- **Brief**: An exact copy of every entry is the answer here, with no pictures.

(Records from a data source)

※ ※ ※

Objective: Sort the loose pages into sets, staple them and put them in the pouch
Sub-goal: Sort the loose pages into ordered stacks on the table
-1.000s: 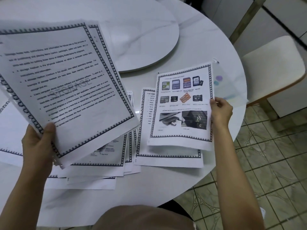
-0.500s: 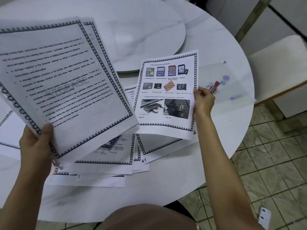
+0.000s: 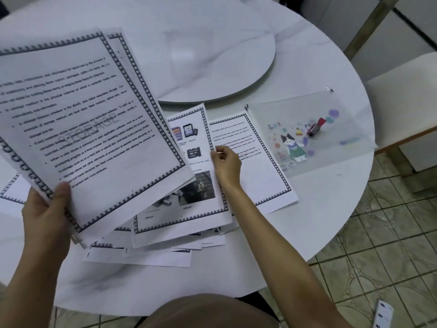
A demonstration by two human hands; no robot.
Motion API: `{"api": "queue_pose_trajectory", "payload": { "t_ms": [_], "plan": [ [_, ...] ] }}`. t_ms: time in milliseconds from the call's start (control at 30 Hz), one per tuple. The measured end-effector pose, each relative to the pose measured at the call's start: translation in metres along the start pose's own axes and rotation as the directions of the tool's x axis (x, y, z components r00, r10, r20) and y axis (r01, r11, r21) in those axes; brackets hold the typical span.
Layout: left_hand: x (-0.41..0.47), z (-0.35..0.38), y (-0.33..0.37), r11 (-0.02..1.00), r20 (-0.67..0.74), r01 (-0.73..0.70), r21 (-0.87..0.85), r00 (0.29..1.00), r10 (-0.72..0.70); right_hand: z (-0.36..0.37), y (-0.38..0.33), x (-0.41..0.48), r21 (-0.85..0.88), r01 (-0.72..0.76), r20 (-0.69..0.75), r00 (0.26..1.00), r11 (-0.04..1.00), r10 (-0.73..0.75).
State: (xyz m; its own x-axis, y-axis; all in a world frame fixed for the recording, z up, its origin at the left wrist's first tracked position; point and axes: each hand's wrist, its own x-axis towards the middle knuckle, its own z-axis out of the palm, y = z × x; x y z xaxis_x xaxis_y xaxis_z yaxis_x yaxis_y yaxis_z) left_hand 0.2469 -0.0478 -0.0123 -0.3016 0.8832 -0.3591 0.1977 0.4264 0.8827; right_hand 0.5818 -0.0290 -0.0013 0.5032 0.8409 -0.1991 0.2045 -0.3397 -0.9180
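My left hand point(image 3: 48, 215) grips the lower corner of a small set of bordered text pages point(image 3: 89, 129), held up above the table. My right hand point(image 3: 225, 165) pinches the right edge of a page with pictures of memory cards point(image 3: 196, 185), which now lies partly under the held set. To its right a text page point(image 3: 262, 166) lies flat on the table. A loose pile of more pages point(image 3: 153, 252) spreads beneath. The clear pouch with a cat print point(image 3: 307, 136) lies at the right, and a small red stapler point(image 3: 316, 127) shows at it.
The round white marble table point(image 3: 236, 268) carries a raised turntable point(image 3: 212, 55) at its centre. A white chair point(image 3: 402, 95) stands at the right, past the table edge. Tiled floor point(image 3: 378, 245) lies below, with a small white object point(image 3: 383, 313) on it.
My right hand has carried the picture page leftward, from beside the pouch to under the set held by my left hand. The text page beneath it now lies uncovered.
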Motion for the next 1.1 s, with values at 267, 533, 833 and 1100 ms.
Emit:
{"api": "queue_pose_trajectory", "payload": {
  "t_ms": [267, 533, 833, 1100],
  "plan": [
    [0.01, -0.015, -0.024, 1.0, -0.197, -0.02, -0.017, 0.98, 0.016, -0.025, 0.014, 0.011, -0.247, 0.11, 0.003, 0.994, 0.963, -0.113],
    [-0.018, -0.017, -0.007, 0.99, -0.137, -0.135, -0.05, 0.982, 0.127, -0.094, 0.046, 0.031, -0.677, -0.255, -0.314, 0.948, 0.69, 0.042],
    [-0.048, 0.007, 0.043, 0.974, -0.175, -0.124, -0.192, 0.98, 0.09, -0.093, 0.044, 0.027, -0.689, -0.304, -0.337, 0.938, 0.658, 0.08],
    [-0.056, 0.007, 0.048, 0.963, -0.174, -0.211, -0.166, 0.968, 0.182, -0.088, 0.045, 0.003, -0.712, -0.39, -0.369, 0.915, 0.583, 0.162]
  ]
}}
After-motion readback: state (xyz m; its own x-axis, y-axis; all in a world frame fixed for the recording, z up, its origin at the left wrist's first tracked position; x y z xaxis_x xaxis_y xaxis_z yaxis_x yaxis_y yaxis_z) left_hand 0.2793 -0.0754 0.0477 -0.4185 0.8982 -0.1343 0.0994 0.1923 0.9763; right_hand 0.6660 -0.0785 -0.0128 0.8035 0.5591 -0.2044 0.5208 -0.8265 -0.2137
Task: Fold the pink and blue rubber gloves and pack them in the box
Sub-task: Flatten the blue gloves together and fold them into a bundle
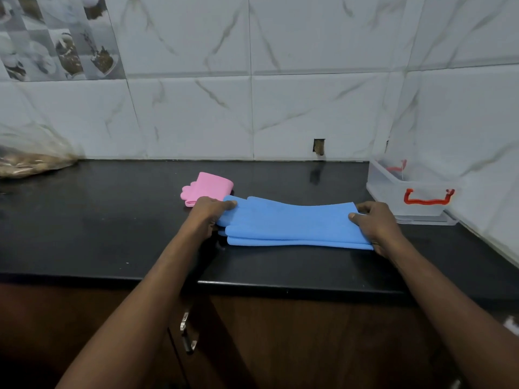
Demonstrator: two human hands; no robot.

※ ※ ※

- **The answer**:
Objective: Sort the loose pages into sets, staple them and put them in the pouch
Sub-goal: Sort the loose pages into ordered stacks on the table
-1.000s: 
-0.500s: 
+0.000s: 
A demonstration by two human hands; no robot.
Motion API: `{"api": "queue_pose_trajectory", "payload": { "t_ms": [_], "plan": [ [_, ...] ] }}`. t_ms: time in milliseconds from the call's start (control at 30 Hz), one per tuple. The measured end-effector pose, each relative to the pose measured at the call's start: translation in metres along the start pose's own axes and rotation as the directions of the tool's x axis (x, y, z components r00, r10, r20) and y axis (r01, r11, r21) in those axes; brackets hold the typical span.
Layout: left_hand: x (-0.41..0.47), z (-0.35..0.38), y (-0.33..0.37), r11 (-0.02..1.00), r20 (-0.67..0.74), r01 (-0.73..0.70), r21 (-0.87..0.85), r00 (0.29..1.00), r10 (-0.72..0.70); right_hand: z (-0.36..0.37), y (-0.38..0.33), x (-0.41..0.48), r21 (-0.85..0.88), r01 (-0.72..0.76), r20 (-0.69..0.75), r00 (0.26..1.00), r11 (-0.04..1.00), r10 (-0.73..0.75).
State: (xyz m; its own x-axis, y-axis; all in a world frame fixed for the recording, z up, its origin at the left wrist's first tracked position; point and axes: each hand's wrist, its own x-axis towards the middle knuckle, its own z-axis out of the palm, y = z × x; x y z xaxis_x xaxis_y xaxis_z yaxis_x yaxis_y yaxis_z) left_hand 0.2469 -0.0478 -0.0123 -0.3016 0.8832 -0.3591 0.1977 0.4264 0.8827; right_hand 0.5818 -0.0290 -0.0013 0.5032 0.8409 -0.1991 0.2045 -0.3397 -0.9180
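My left hand point(image 3: 48, 215) grips the lower corner of a small set of bordered text pages point(image 3: 89, 129), held up above the table. My right hand point(image 3: 225, 165) pinches the right edge of a page with pictures of memory cards point(image 3: 196, 185), which now lies partly under the held set. To its right a text page point(image 3: 262, 166) lies flat on the table. A loose pile of more pages point(image 3: 153, 252) spreads beneath. The clear pouch with a cat print point(image 3: 307, 136) lies at the right, and a small red stapler point(image 3: 316, 127) shows at it.
The round white marble table point(image 3: 236, 268) carries a raised turntable point(image 3: 212, 55) at its centre. A white chair point(image 3: 402, 95) stands at the right, past the table edge. Tiled floor point(image 3: 378, 245) lies below, with a small white object point(image 3: 383, 313) on it.
My right hand has carried the picture page leftward, from beside the pouch to under the set held by my left hand. The text page beneath it now lies uncovered.
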Motion for the next 1.1 s, with values at 267, 533, 833 and 1100 ms.
Emit:
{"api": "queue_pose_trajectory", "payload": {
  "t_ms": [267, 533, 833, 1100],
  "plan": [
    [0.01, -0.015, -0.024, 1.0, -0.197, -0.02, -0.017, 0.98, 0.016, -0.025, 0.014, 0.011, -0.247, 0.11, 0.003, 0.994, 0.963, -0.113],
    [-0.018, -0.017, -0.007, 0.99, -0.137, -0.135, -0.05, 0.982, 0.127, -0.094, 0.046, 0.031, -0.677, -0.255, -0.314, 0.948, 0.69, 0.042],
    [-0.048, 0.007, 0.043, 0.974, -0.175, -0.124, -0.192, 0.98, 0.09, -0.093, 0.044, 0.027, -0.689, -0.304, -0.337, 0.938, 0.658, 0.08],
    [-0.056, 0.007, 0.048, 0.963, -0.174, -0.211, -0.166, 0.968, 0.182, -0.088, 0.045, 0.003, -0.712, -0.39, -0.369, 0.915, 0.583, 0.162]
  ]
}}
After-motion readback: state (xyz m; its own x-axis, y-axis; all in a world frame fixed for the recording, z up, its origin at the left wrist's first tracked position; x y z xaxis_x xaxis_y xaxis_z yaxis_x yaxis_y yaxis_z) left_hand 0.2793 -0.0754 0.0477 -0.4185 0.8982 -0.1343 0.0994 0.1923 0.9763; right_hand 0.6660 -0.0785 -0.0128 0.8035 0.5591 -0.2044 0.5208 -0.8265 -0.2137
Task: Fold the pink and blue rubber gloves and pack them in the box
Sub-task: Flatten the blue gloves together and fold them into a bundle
Demonstrator: two human hands; no robot.

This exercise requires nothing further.